RYE, N.Y. – Rye residents will have to wait for the dredging of the Upper Pond at Bowman Avenue Dam, the Flood Committee announced, citing inconclusive data of the maximum volume the dam can handle before an overflow.
“Until data is verified and vetted, the committee will not go ahead with the project,” Committee Chair Rafael Elias-Linero told the Rye City Council Wednesday night.
Water flows and water volumes are the main factor in determining the impact of a flood. The committee compared flood mitigation documents dating back to 1979 and determined the results of topography studies vary too greatly on the volume capacity of the basin. Recent study results show higher water volumes than previous reports. Elias-Linero recommended gathering more data to reconcile any discrepancies in previous reports.
A dredge is included in the city’s 2012-2016 Capital Improvement Plan at a ticket price of $10.6 million, funded through grants and aid. The project was initially slated to begin this year and to be completed by 2014.

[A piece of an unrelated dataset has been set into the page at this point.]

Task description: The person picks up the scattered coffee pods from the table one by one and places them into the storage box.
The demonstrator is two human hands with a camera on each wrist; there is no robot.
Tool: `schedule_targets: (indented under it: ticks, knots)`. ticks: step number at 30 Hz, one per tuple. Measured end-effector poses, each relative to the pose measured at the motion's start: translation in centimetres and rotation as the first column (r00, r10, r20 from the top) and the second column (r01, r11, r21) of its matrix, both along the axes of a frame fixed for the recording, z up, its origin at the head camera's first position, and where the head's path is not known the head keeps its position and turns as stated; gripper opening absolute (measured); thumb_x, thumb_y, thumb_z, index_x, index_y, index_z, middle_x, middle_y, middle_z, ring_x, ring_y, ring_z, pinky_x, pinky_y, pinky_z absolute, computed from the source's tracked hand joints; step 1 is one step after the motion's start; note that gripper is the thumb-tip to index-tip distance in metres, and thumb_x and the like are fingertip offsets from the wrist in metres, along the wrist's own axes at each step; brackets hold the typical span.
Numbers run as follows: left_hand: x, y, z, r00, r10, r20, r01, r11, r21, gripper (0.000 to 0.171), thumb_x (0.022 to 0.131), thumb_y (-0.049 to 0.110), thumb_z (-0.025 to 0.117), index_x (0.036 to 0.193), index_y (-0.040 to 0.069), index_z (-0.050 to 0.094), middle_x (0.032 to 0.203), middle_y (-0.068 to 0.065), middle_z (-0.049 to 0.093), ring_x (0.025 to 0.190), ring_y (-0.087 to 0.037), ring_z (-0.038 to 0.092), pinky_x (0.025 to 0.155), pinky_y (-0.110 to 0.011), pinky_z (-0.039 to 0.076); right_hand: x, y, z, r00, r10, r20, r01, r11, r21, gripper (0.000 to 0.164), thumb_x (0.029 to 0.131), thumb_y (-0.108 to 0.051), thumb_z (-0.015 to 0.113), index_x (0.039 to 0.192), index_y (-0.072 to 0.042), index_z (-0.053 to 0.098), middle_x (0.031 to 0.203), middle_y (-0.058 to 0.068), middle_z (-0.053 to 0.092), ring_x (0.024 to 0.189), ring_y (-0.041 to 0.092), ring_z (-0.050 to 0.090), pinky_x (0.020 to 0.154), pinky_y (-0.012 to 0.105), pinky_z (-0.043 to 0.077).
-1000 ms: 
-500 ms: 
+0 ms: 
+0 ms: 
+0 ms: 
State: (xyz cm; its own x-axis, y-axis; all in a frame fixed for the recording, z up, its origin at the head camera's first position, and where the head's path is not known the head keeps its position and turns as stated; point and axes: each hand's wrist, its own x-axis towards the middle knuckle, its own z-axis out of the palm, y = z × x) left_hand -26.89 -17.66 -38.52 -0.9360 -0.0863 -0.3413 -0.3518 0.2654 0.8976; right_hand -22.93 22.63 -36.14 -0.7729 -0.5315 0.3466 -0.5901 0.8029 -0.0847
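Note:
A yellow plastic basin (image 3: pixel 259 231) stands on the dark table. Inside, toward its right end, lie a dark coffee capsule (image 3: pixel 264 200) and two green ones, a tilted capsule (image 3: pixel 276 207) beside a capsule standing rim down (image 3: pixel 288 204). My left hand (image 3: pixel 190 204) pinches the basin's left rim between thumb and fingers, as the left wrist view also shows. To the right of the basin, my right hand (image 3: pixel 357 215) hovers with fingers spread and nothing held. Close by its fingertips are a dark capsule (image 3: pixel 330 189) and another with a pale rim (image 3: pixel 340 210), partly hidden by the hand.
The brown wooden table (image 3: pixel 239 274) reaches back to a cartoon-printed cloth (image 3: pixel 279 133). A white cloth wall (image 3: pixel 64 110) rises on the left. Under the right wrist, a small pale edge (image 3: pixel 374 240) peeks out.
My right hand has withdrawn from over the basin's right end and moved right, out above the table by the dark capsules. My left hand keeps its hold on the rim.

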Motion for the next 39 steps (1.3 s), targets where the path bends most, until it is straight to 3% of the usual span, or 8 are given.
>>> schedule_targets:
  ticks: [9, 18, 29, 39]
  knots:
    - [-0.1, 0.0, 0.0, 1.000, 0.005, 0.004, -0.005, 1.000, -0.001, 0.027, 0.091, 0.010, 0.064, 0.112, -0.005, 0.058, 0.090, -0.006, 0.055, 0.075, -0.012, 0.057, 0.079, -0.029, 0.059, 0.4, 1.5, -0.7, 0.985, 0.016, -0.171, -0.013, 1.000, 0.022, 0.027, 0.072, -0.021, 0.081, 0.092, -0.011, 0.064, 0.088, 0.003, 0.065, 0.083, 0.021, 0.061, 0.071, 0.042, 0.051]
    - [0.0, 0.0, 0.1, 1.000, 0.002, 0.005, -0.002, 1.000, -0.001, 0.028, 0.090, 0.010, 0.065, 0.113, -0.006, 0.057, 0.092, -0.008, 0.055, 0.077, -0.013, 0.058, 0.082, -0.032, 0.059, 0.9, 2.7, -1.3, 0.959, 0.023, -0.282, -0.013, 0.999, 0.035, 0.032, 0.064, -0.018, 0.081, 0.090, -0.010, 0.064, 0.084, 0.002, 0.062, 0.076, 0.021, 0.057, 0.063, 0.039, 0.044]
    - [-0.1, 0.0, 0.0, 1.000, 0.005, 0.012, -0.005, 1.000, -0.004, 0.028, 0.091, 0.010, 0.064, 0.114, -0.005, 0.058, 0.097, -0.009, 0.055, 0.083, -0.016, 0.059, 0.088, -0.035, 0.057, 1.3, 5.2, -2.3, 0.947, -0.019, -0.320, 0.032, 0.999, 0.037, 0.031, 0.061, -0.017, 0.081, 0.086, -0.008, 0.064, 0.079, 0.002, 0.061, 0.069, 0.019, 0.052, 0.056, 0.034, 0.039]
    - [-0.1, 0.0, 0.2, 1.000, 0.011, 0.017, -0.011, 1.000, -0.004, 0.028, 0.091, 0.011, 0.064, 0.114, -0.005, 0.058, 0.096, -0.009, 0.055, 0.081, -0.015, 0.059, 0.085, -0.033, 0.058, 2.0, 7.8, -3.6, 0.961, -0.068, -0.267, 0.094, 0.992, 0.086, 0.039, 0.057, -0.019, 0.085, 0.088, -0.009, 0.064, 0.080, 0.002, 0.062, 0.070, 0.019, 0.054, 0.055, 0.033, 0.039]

The committee suggested the town assess the benefit of installing two or three additional monitoring gauges at around $15,000 to $20,000 each to give more accurate data. If proposed, these gauges could be included in the November bond.
While more data is collected, Elias-Linero suggested the city also look at alternatives in addition to dredging in the future. “We already know dredging is not going to be enough,” he said.
An alternative would be to increase or elevate the wall at the dam, as the dam will be up for review and must meet new state regulations that were put in place to ensure all dams can protect downstream communities and the environment.
If the dam is raised by two feet, the basin’s storage capacity could increase by about 148,000 yards, which has a greater impact than any of the suggested dredging projects. Elevating the dam might cost an estimated $1.5 million, according to Elias-Linero.
In response, Mayor Douglas French said, “Let’s keep working at it and see what our options are.”